How do you test for Cushing’s?

A
  • Overnight dexamethasone suppression test and 9 am cortisol. This should cause cortisol to be <50, in Cushing’s this won’t happen.
  • 24 hour free urinary cortisol or late night salivary cortisol: will be raised.
54
Q

How is Cushing’s Syndrome Managed?

A

Medical: metyrapone, ketoconazole, mifepristone, and pasireotide are medications to help decrease cortisol production.
Surgical: if caused by a pituitary tumour, this can be removed.

55
Q

What is a Pheochromocytoma? What are the sx? How do we test for it?

A

Catecholamine-secreting, neuroendocrine tumour from chromaffin cells of the adrenal glands.
- HeTN
- Hyperglycaemia
- Headache
- Hypermetabolism
- Hyperhidrosis
Test for by measuring plasma metanephrines

56
Q

What are the biochemical abnormalities in PCOS?

A

Increased LH : FSH (LH increases but FSH stays normal).
High testosterone.
Low SHBG.

57
Q

What are the components of the Rotterdam Criteria for PCOS?

A
  • Hirsutism
  • Oligomenorrhoea
  • Polycystic ovaries
58
Q

What is hypergonadotrophic hypogonadism?

A

Low sex hormone (oestrogen/testosterone), bit elevated levels of LH and FSH due to negative feedback system.
Indicates a primary problem of ovaries/testes to produce enough sex hormone to reduce LH/FSH levels.

59
Q

What is Hypogonadotrophic hypogonadism?

A

Pituitary/hypothalamic problem meaning low LH and FSH which causes a low sex hormone level.

60
Q

What is Kleinfelter’s Syndrome?

A

Congenital hypergonadotropic hypogonadism in males.
Due to extra X chromosome - XXY karyotype.

61
Q

What is Turner’s Syndrome?

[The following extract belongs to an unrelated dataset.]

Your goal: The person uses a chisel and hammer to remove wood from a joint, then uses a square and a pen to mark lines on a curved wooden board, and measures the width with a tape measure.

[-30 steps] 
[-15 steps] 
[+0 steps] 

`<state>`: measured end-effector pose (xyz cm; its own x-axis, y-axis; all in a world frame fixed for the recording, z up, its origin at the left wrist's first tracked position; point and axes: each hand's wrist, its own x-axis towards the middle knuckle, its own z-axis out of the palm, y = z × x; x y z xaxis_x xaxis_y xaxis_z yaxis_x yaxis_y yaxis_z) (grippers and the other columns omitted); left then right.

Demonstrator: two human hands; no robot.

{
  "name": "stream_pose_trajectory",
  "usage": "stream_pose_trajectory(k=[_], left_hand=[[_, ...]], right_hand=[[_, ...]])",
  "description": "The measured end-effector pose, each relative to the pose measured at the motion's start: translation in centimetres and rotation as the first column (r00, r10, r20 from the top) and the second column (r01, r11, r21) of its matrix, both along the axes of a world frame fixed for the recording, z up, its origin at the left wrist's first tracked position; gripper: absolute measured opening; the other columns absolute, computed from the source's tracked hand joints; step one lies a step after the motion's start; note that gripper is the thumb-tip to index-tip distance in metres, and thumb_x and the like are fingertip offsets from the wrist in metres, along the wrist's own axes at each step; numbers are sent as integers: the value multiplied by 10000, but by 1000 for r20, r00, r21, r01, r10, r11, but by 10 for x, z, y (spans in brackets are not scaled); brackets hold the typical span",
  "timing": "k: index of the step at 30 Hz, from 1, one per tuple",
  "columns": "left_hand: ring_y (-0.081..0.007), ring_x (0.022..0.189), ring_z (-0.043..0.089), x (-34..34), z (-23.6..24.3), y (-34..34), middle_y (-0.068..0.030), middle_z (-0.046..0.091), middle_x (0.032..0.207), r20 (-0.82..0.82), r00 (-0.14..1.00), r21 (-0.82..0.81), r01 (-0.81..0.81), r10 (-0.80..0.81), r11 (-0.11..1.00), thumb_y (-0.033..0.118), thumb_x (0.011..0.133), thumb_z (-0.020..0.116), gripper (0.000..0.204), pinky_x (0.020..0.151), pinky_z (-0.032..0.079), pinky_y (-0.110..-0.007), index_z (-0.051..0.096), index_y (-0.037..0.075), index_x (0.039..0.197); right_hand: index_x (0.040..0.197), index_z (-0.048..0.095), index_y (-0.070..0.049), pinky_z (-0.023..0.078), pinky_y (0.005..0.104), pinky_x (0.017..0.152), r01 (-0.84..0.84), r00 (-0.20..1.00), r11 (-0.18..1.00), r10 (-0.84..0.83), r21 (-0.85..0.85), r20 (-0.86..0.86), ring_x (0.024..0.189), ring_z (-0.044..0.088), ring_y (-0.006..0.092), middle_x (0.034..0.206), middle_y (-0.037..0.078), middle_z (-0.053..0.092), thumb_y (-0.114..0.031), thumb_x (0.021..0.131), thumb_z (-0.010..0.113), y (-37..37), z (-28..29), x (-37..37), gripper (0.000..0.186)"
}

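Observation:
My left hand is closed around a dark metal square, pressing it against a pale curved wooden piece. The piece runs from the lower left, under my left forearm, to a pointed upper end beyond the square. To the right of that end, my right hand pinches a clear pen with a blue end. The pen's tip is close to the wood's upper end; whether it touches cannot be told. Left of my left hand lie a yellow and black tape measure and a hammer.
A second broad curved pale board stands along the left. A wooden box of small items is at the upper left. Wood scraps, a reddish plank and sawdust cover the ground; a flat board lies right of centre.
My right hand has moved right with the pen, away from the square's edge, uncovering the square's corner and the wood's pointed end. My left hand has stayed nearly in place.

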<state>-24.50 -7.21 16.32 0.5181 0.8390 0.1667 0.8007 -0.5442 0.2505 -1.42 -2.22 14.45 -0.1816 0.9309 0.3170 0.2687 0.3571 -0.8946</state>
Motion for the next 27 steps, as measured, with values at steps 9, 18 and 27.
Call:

What are the clinical features?

A

Congenital hypergonadotropic hypogonadism in females due to 45 XO karyotype (missing an X).
Signs include webbed necked, wide spaced nipples, primary amenorrhoea.

62
Q

What is Kallman’s Syndrome?

A

Congenital hypogonadotropic hypogonadism, accompanied by absence of smell.

63
Q

What is Androgen insensitivity syndrome? What are the characteristics?

A

XY chromosomes but the body does not respond to androgens for the development of male characteristics. Results in external female characteristics but no internal female organs.
Primary amenorrhoea, lack of secondary sexual characteristics (except breasts as testosterone can be turned into oestrogen in the peripheries), and short vagina (blind ending).

64
Q

What is the IV dose of glucose for someone who is hypoglycaemic?

A

100 ml of 20% glucose

65
Q

How would you investigate for an Insulinoma?

A

72 hour monitored fast

66
Q

MEN 2a+b are associated with which oncogene?

A

RET proto-oncogene (tyrosine kinase receptor).

67
Q

How can you manage a pathological hyperprolactinaemia?

A

Dopamine agonists such as cabergoline.